A guide to betting on player shots
Betting on player shots and shots on target has become more and more popular. Although I’m unsure which bookmaker first allowed betting on this market, I see SkyBet as the driving force behind it. They began to include it in a number of ‘Request A Bet’ markets on their site and since then more and more bookmakers have added it to their markets, with varying degrees of availability.
What is betting on player shots?
It is as simple as it sounds, you can back an individual player to have a certain number of shots on goal/shots on target in a game. It’s became popular because of what is often perceived to be great value, you’re not even asking these players to score, they don’t even need to make particularly good contact and you’ve got yourself a winner.
You need to make sure you’ve fully understood what it is you’re betting on and how to go about making your decisions on who you’re going to back. It’s important you know exactly what constitutes a shot or a shot on target, therefore you’re not left confused or frustrated if your bet is settled as a loss.
What counts as a shot on target?
There has often been uproar on social media when certain bets have been settled as a loss, when many punters think that it should’ve been a win. This is more common with shots betting than any other market as there is an element of subjectivity to what a shot/shot on target is. Opta have definitions available online, here’s what they say constitutes a shot on target:
- Goes in to the net regardless of intent.
- Is a clear attempt to score that would have gone in to the net but for it being saved by the goalkeeper or is stopped by a player who is the last-man with the goalkeeper having no chance of preventing the goal (last line block).

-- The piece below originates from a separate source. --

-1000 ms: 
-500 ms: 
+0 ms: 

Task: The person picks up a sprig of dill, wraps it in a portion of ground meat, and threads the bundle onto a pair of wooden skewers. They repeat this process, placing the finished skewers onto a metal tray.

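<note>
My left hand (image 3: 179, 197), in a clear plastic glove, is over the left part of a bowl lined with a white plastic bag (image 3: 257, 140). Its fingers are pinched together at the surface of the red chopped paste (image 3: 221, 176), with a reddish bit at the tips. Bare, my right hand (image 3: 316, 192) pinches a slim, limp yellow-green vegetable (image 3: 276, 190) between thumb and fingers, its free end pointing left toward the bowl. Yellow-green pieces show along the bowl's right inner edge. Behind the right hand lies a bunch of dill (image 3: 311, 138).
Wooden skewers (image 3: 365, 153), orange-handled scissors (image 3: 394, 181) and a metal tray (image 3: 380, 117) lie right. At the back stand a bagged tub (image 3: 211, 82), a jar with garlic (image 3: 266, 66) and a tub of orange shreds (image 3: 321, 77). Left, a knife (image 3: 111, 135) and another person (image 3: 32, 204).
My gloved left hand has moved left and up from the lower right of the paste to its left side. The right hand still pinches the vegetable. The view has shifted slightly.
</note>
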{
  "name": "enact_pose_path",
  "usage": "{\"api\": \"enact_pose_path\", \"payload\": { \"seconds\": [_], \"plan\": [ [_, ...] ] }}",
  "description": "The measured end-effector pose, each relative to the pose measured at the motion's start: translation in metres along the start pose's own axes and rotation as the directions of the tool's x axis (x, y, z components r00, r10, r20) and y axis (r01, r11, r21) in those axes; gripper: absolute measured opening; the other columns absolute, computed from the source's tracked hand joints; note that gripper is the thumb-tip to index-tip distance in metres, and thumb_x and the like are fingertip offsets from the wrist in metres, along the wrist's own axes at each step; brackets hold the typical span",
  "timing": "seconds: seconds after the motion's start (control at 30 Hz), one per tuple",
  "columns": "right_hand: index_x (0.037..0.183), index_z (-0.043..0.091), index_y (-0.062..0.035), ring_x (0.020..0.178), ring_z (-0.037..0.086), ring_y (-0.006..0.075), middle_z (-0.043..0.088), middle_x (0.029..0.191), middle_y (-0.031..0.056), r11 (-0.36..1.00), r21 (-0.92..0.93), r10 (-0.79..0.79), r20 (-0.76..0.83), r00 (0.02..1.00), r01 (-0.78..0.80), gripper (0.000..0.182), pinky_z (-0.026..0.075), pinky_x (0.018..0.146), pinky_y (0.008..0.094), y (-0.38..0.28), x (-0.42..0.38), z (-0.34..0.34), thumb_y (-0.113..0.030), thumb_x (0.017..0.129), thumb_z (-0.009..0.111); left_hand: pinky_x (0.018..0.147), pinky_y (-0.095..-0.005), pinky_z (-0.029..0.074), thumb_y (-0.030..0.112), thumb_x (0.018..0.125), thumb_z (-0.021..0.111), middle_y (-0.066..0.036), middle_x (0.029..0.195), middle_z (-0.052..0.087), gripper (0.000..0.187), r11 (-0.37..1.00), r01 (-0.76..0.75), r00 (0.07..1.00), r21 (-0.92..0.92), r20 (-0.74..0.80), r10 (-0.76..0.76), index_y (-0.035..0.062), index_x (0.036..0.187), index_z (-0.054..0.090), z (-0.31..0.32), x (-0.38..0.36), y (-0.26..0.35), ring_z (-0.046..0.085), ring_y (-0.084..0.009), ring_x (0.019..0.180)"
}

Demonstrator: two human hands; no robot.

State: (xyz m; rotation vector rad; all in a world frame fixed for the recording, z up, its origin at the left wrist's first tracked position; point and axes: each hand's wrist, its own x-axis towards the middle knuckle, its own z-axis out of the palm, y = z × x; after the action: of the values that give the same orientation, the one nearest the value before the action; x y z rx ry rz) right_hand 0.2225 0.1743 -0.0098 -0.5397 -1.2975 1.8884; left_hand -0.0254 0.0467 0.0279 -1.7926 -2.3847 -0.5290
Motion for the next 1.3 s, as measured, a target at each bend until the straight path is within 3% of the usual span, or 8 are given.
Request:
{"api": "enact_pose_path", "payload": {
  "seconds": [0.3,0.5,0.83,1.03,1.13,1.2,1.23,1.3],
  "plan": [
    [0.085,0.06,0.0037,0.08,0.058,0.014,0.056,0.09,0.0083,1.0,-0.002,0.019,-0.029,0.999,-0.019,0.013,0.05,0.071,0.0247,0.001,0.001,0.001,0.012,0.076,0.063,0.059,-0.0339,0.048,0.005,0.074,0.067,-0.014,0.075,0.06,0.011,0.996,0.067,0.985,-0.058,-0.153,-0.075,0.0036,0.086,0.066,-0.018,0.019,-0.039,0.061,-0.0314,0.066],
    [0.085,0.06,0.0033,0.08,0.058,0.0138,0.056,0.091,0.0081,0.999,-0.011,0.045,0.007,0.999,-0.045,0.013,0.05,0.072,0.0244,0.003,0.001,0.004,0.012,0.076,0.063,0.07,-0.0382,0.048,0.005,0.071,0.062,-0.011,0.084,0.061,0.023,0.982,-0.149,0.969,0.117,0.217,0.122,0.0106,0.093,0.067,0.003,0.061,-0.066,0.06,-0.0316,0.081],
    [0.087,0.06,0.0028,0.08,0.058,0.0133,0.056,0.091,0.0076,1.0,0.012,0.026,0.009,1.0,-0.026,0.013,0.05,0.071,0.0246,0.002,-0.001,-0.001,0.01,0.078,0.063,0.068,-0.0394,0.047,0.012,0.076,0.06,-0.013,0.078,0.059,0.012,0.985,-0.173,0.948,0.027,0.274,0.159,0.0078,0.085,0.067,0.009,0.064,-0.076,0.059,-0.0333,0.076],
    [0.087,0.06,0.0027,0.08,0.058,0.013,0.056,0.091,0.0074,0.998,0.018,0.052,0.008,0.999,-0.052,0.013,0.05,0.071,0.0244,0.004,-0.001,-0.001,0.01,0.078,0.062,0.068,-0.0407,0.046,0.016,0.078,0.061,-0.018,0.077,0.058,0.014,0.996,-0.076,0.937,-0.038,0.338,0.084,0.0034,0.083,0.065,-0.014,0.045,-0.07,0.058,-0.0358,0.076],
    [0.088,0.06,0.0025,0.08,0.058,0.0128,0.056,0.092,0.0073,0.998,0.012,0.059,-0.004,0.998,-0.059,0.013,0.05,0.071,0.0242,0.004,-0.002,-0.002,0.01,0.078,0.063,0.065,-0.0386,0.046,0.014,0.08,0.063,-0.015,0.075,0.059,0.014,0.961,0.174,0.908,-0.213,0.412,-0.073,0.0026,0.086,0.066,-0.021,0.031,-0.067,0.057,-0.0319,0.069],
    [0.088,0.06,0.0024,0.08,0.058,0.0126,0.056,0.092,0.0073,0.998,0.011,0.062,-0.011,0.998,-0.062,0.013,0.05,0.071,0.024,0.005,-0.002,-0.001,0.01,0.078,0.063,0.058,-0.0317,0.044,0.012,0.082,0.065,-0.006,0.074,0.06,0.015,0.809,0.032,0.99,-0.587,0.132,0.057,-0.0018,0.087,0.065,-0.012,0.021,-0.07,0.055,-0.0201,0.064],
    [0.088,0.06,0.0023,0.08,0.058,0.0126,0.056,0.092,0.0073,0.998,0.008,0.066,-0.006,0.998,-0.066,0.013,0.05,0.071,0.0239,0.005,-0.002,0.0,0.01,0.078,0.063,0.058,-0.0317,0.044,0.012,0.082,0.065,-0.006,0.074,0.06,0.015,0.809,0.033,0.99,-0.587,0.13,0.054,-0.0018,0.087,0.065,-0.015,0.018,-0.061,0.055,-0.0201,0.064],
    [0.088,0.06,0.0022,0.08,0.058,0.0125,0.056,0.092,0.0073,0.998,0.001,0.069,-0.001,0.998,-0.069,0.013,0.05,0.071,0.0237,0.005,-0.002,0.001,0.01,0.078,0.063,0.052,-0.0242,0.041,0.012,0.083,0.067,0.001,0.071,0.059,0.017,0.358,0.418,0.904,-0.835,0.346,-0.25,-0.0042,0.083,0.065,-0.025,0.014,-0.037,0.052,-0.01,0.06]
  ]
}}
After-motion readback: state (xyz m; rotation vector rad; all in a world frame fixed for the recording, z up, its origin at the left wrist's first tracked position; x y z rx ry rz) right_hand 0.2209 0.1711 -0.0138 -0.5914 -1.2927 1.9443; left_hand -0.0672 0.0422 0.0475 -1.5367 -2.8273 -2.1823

- Shots directly hitting the frame of the goal are not counted as shots on target, unless the ball goes in and is awarded as a goal.
- Shots blocked by another player, who is not the last man, are not counted as shots on target.
The grey area in shots on target betting is with ‘intent’ as this is the part that can be subjective. What one person views as a shot someone else may dispute to be a cross and from an outside perspective, it can be almost impossible to know, as only the player involved truly knows what their ‘intent’ was.
What players should I be backing?
There’s a few schools of thought when it comes to betting on player shots, it’s not just about strikers and goal scorers, there’s other avenues to explore that can lead you to finding some excellent value.
We’ll start with the most obvious picks though, you’re natural going to be drawn towards a team’s striker or main goal scoring threat – think a Jamie Vardy for Leicester, or perhaps a Sergio Aguero for Manchester City. These two would likely be the shortest odds of any player in their team to have a shot on target, you’d be lucky to get odds of around 1.33/1.4 for Sergio Aguero to have 2+ on target in a City home game. A selection like that may bolster a same game multi/bet builder style bet but I think the best way to go is hunt slightly outside the obvious and find where the value lies.
Examples of making your picks
Let’s use the two players/clubs afore mentioned as examples. Let’s start with Vardy, if you head to a website like whoscored.com you can see how many shots per game players average in each team. Vardy leads the way for Leicester with 2.3 per game. Apply some of your knowledge of football to this, though – Vardy is likely to get shots off from in and around the box; he often relies on the creation of chances rather than being a player who creates something out of nothing. Next up on the list is James Maddison, he’s just behind with 2.2 shots per game. Maddison is a player who likes to take on shots from range and also, crucially, takes set pieces for his club. The bookies are no mugs, so you won’t get ludicrous odds on taking Maddison over someone like Vardy, however for me it’s a much more logical decision when you apply football knowledge to it. It’s worth considering the opponents too, in a tougher game there’s a good chance that Maddison may have more shots than Vardy. That could be purely because Vardy doesn’t get any chances against a solid defence or even shots from frustration, likely coming from range could be all you need to land the bet. Also, if you’re going down the route of set piece takers, you can factor in how many fouls the opposition make and in what areas they often concede free kicks.
City are a great example of analysing the stats. Aguero averages 3.3 shots per game, more than any other player in the squad. You can dig even deeper for value in a squad like theirs; I’d be drawn to someone like Ilkay Gundogan. He averages over 1 shot per game, is very consistent with free kicks and often hits penalties. He’d be a prime example of where you’d find some quality odds.
You can drift even further afield in some teams too. Think about how many sides play now, with wandering full backs and high intensity systems. Players like Trent Alexander-Arnold, Marcos Alonso and Oleksandr Zinchenko all spring to mind. Headers count as well, so what about someone like Virgil Van Dijk? The scope is endless and you can build bets to suit what kind of odds you fancy.
Shots betting has become more and more popular and has gained a lot of traction on social media. It can be a very fun way to bet and you can definitely find some consistency and value by checking the stats and applying that to your betting. Like any bet though, it’s a gamble. All the stats in the world don’t guarantee that your chosen player will have a certain amount of shots, they’re merely indicators of what could happen. Make sure you’re keeping stakes sensible, even when odds are short – don’t give in to any possible temptation to increase your stake.